* Activity *
Retype the whole listing that follows so that it matches the original exactly.
Segment Start: Data provided
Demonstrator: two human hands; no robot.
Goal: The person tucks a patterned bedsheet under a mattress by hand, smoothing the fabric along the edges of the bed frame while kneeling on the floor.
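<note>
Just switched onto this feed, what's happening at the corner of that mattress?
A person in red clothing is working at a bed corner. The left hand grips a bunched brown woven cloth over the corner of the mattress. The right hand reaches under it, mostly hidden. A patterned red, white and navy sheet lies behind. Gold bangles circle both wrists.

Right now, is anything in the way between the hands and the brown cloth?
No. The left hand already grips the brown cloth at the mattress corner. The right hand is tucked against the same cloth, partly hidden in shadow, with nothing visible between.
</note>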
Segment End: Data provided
* Output below *
Demonstrator: two human hands; no robot.
Goal: The person tucks a patterned bedsheet under a mattress by hand, smoothing the fabric along the edges of the bed frame while kneeling on the floor.
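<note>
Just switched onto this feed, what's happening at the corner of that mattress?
A person in red clothing is working at a bed corner. The left hand grips a bunched brown woven cloth over the corner of the mattress. The right hand reaches under it, mostly hidden. A patterned red, white and navy sheet lies behind. Gold bangles circle both wrists.

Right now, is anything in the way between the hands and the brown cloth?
No. The left hand already grips the brown cloth at the mattress corner. The right hand is tucked against the same cloth, partly hidden in shadow, with nothing visible between.
</note>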

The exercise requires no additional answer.